Description of the task: Look through the data for the string "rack". Copy every line where it is found.

Given information:
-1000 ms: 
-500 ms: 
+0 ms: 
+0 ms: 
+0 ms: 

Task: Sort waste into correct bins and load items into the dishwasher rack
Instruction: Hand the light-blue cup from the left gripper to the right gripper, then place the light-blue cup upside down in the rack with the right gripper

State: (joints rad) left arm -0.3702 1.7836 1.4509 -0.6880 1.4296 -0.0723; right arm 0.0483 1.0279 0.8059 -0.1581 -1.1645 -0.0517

Completed exercise:
Task: Sort waste into correct bins and load items into the dishwasher rack
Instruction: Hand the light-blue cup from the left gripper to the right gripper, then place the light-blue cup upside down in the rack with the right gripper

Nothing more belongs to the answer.